*What the task requires*: The response must consist of the lines below from the one with "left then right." through the one with "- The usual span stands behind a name", exactly as they appear and with both ends kept.

*Available data*:
----------

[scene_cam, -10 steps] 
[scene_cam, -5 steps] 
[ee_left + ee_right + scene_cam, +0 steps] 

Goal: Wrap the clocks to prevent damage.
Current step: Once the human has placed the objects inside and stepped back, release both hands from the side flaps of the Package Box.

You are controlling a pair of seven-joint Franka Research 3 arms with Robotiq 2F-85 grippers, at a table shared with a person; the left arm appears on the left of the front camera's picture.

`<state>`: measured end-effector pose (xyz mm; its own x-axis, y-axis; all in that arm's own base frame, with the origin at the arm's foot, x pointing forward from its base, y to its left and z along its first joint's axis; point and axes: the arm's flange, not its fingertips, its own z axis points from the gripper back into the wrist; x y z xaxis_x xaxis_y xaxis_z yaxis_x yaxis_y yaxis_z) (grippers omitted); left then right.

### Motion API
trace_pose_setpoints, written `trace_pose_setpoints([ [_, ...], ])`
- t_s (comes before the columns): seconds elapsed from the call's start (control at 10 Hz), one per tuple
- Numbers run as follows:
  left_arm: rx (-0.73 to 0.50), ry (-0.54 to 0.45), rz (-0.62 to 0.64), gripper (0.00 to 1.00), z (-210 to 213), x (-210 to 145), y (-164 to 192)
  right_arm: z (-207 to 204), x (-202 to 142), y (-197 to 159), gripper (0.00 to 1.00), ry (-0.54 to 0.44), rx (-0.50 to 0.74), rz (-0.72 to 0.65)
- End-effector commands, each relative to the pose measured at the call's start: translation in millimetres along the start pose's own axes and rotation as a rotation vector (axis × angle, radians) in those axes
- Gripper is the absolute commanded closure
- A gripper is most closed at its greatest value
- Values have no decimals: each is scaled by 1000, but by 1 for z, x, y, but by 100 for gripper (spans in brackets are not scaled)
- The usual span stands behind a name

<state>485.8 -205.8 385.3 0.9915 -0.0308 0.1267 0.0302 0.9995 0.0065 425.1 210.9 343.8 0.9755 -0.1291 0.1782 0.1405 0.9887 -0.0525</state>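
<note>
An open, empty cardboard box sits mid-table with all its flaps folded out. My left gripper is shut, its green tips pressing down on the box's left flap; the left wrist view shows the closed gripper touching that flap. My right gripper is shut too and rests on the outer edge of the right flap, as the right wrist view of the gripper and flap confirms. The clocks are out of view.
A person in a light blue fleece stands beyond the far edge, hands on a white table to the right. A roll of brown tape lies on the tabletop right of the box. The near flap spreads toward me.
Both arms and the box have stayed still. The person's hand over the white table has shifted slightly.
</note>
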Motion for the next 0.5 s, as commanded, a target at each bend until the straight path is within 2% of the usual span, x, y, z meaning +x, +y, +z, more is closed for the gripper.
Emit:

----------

*Response below*:
`<state>`: measured end-effector pose (xyz mm; its own x-axis, y-axis; all in that arm's own base frame, with the origin at the arm's foot, x pointing forward from its base, y to its left and z along its first joint's axis; point and axes: the arm's flange, not its fingertips, its own z axis points from the gripper back into the wrist; x y z xaxis_x xaxis_y xaxis_z yaxis_x yaxis_y yaxis_z) (grippers omitted); left then right.

### Motion API
trace_pose_setpoints, written `trace_pose_setpoints([ [_, ...], ])`
- t_s (comes before the columns): seconds elapsed from the call's start (control at 10 Hz), one per tuple
- Numbers run as follows:
  left_arm: rx (-0.73 to 0.50), ry (-0.54 to 0.45), rz (-0.62 to 0.64), gripper (0.00 to 1.00), z (-210 to 213), x (-210 to 145), y (-164 to 192)
  right_arm: z (-207 to 204), x (-202 to 142), y (-197 to 159), gripper (0.00 to 1.00), ry (-0.54 to 0.44), rx (-0.50 to 0.74), rz (-0.72 to 0.65)
- End-effector commands, each relative to the pose measured at the call's start: translation in millimetres along the start pose's own axes and rotation as a rotation vector (axis × angle, radians) in those axes
- Gripper is the absolute commanded closure
- A gripper is most closed at its greatest value
- Values have no decimals: each is scaled by 1000, but by 1 for z, x, y, but by 100 for gripper (spans in brackets are not scaled)
- The usual span stands behind a name

The exercise asks for nothing more.